Anterior shoulder instability is one of the most severe musculoskeletal injuries in elite-level rugby in terms of days of competitive play lost. The biomechanics of this injury are distinct from other contact sports and therefore research with a focus on rugby players may have more clinical applicability.
To the best of our knowledge, no systematic review evaluating treatment options for anterior shoulder instability in rugby players has been published. The aim of this study was to systematically review all published studies that investigated surgical management for anterior shoulder instability in elite rugby players.
Arthroscopic stabilization for acute anterior instability has been performed successfully in a few clinical studies. A Latarjet-type procedure is performed preferentially when there is an osseous defect associated with the instability, however a large proportion of rugby players with such injuries do not return to competitive level sports.
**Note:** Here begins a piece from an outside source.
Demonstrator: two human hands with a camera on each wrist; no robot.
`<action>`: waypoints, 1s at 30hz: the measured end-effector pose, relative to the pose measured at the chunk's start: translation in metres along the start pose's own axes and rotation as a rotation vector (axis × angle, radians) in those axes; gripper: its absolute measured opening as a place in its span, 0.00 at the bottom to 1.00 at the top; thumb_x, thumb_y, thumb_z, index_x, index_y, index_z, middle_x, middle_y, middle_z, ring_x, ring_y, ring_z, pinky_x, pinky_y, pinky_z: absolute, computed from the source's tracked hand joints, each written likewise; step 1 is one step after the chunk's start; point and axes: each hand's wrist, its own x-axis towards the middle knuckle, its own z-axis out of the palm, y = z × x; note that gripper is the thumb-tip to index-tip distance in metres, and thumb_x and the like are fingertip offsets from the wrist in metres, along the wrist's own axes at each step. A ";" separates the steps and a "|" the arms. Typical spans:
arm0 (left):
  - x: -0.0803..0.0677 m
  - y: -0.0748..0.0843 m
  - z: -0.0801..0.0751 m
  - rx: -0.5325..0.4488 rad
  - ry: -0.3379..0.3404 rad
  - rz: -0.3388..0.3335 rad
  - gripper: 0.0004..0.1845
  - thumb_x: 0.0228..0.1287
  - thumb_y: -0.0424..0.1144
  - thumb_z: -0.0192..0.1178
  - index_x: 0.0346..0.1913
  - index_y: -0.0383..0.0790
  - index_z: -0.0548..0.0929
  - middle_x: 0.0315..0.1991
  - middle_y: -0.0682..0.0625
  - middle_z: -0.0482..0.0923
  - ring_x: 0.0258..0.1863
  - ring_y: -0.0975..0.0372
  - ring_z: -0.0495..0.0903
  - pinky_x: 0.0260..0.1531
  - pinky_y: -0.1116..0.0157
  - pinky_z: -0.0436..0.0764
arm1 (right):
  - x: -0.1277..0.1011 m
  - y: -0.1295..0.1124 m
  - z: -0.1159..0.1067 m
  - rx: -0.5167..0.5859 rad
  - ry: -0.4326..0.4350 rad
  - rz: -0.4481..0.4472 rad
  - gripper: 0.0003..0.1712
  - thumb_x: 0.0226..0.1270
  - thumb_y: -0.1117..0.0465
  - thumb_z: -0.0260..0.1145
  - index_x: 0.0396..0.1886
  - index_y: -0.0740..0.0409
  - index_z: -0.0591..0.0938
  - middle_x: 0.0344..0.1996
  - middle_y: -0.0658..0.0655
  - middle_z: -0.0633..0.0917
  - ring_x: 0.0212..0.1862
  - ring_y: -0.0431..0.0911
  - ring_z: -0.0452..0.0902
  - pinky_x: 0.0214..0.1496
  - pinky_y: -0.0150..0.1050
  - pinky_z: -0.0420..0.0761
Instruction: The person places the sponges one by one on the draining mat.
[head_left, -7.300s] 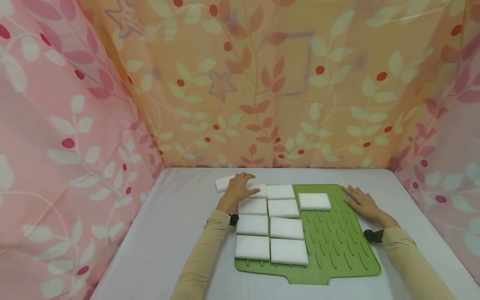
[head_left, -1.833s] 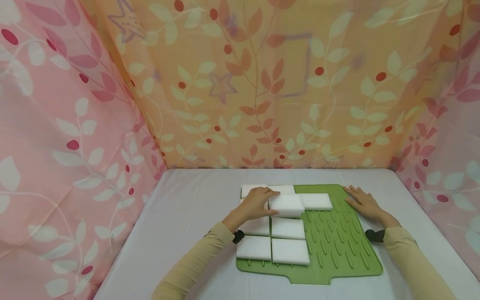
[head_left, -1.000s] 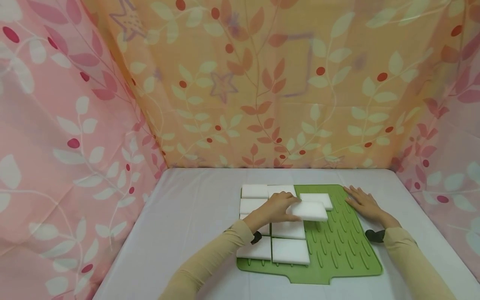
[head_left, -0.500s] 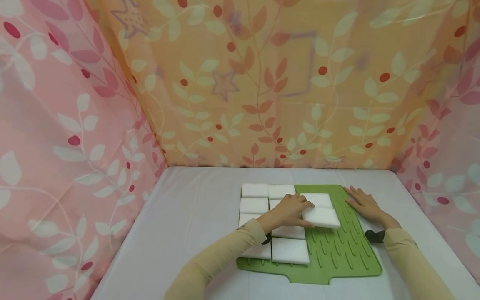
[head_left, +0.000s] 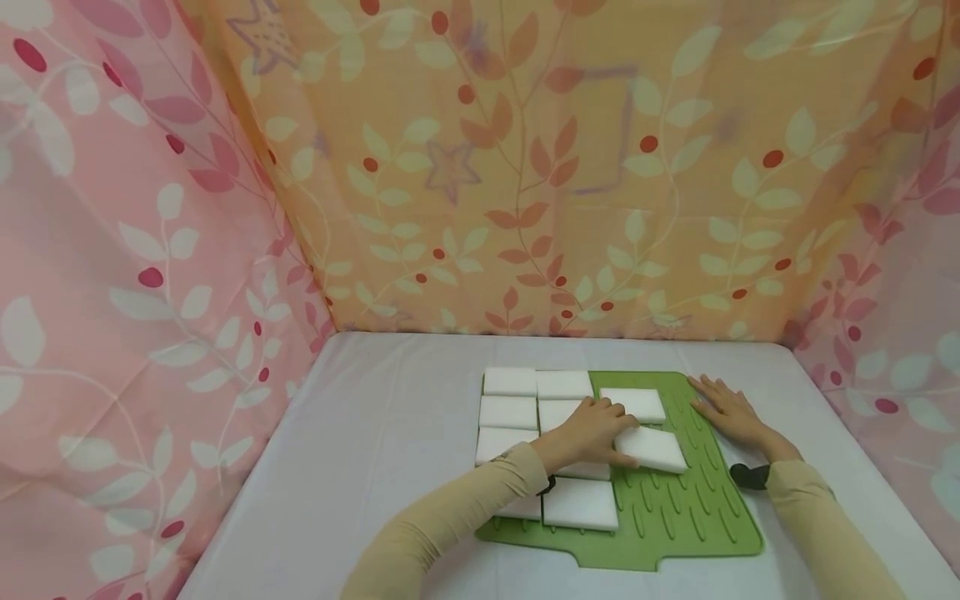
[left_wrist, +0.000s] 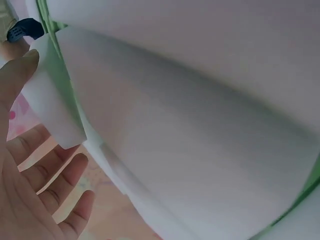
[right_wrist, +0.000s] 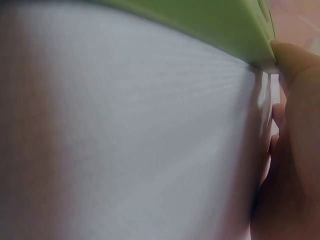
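Observation:
In the head view my left hand (head_left: 588, 433) pinches a white sponge block (head_left: 654, 450) by its left side, thumb nearer me and fingers on the far side. The block is slightly turned, close over the ridged green mat (head_left: 705, 525), just nearer me than a lone white sponge (head_left: 633, 404). The left wrist view shows the held sponge (left_wrist: 52, 95) beside the thumb, with neighbouring sponges filling the rest. My right hand (head_left: 735, 417) rests at the mat's far right edge, fingers extended; in the right wrist view its thumb (right_wrist: 292, 57) touches the mat's rim (right_wrist: 200, 22).
Two columns of white sponges (head_left: 510, 412) cover the mat's left half, partly hidden by my left hand and sleeve. The mat has a short tab (head_left: 618, 562) at its near edge. It lies on a white-covered table (head_left: 360, 433) with patterned curtains (head_left: 517, 167) on three sides.
A loose sponge at the far left is gone from there. My left hand has carried a sponge rightward across the mat, then toward me, beside the lone one. The right hand stays put.

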 end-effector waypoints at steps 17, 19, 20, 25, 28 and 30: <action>-0.003 0.007 0.003 0.009 -0.075 -0.044 0.39 0.49 0.75 0.50 0.64 0.64 0.65 0.52 0.63 0.70 0.48 0.68 0.67 0.44 0.68 0.65 | 0.002 0.009 0.002 -0.011 -0.022 0.016 0.36 0.73 0.46 0.47 0.73 0.57 0.51 0.69 0.74 0.48 0.68 0.73 0.34 0.61 0.71 0.31; -0.003 0.007 0.004 0.001 -0.070 -0.041 0.39 0.49 0.75 0.50 0.64 0.64 0.66 0.52 0.62 0.70 0.49 0.67 0.67 0.45 0.67 0.65 | 0.002 0.007 0.001 -0.010 -0.026 0.017 0.36 0.73 0.47 0.47 0.73 0.58 0.51 0.69 0.74 0.48 0.68 0.73 0.34 0.61 0.70 0.31; -0.003 0.006 0.004 -0.001 -0.066 -0.041 0.39 0.49 0.75 0.50 0.64 0.64 0.66 0.52 0.62 0.70 0.49 0.67 0.67 0.46 0.67 0.66 | 0.002 0.006 0.000 -0.010 -0.027 0.017 0.36 0.73 0.47 0.47 0.73 0.58 0.52 0.69 0.74 0.48 0.68 0.73 0.34 0.61 0.71 0.31; -0.003 -0.001 0.005 -0.014 -0.042 -0.042 0.38 0.50 0.75 0.47 0.64 0.64 0.66 0.53 0.62 0.70 0.50 0.66 0.68 0.49 0.64 0.68 | 0.001 0.001 -0.002 -0.017 -0.024 0.019 0.35 0.73 0.47 0.48 0.72 0.59 0.53 0.68 0.75 0.49 0.68 0.73 0.36 0.61 0.71 0.33; -0.003 -0.006 0.004 -0.021 -0.027 -0.051 0.37 0.51 0.75 0.46 0.63 0.65 0.66 0.52 0.62 0.70 0.50 0.66 0.69 0.50 0.63 0.69 | 0.000 -0.001 -0.002 -0.021 -0.016 0.012 0.35 0.72 0.48 0.48 0.72 0.60 0.54 0.68 0.75 0.50 0.67 0.74 0.37 0.61 0.71 0.34; -0.005 -0.009 0.004 -0.026 -0.020 -0.062 0.36 0.51 0.76 0.45 0.63 0.66 0.66 0.52 0.62 0.70 0.50 0.66 0.69 0.51 0.63 0.70 | 0.000 -0.003 -0.002 -0.028 -0.010 0.004 0.35 0.72 0.49 0.49 0.71 0.61 0.54 0.68 0.75 0.51 0.67 0.74 0.38 0.60 0.71 0.35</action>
Although this study can inform clinicians on proven surgical techniques such as arthroscopic stabilization in the case of acute anterior instability, or Latarjet-type procedures where there an osseous defect, the results also provide realistic rehabilitation timeframes and return to match play information based on the current evidence base. Importantly, the limitations in currently available evidence, underlines aspects of treatment that future clinical and basic science research should be directed towards in order to improve management of one of the most severe musculoskeletal injuries in elite rugby players.
A Bankart lesion is an injury of the anterior-inferior glenoid labrum that occurs due to an anterior shoulder dislocation. It predisposes the shoulder to further episodes of anterior instability. A boney Bankart is a fracture of the anterior-inferior glenoid rim that may accompany this injury. A Latarjet procedure is a surgical procedure often used to treat a boney Bankart lesion, in which a section of the coracoid process and its attached tendons are transferred to the anterior aspect of the glenoid to prevent ongoing anterior instability.
This manuscript is well organized and written.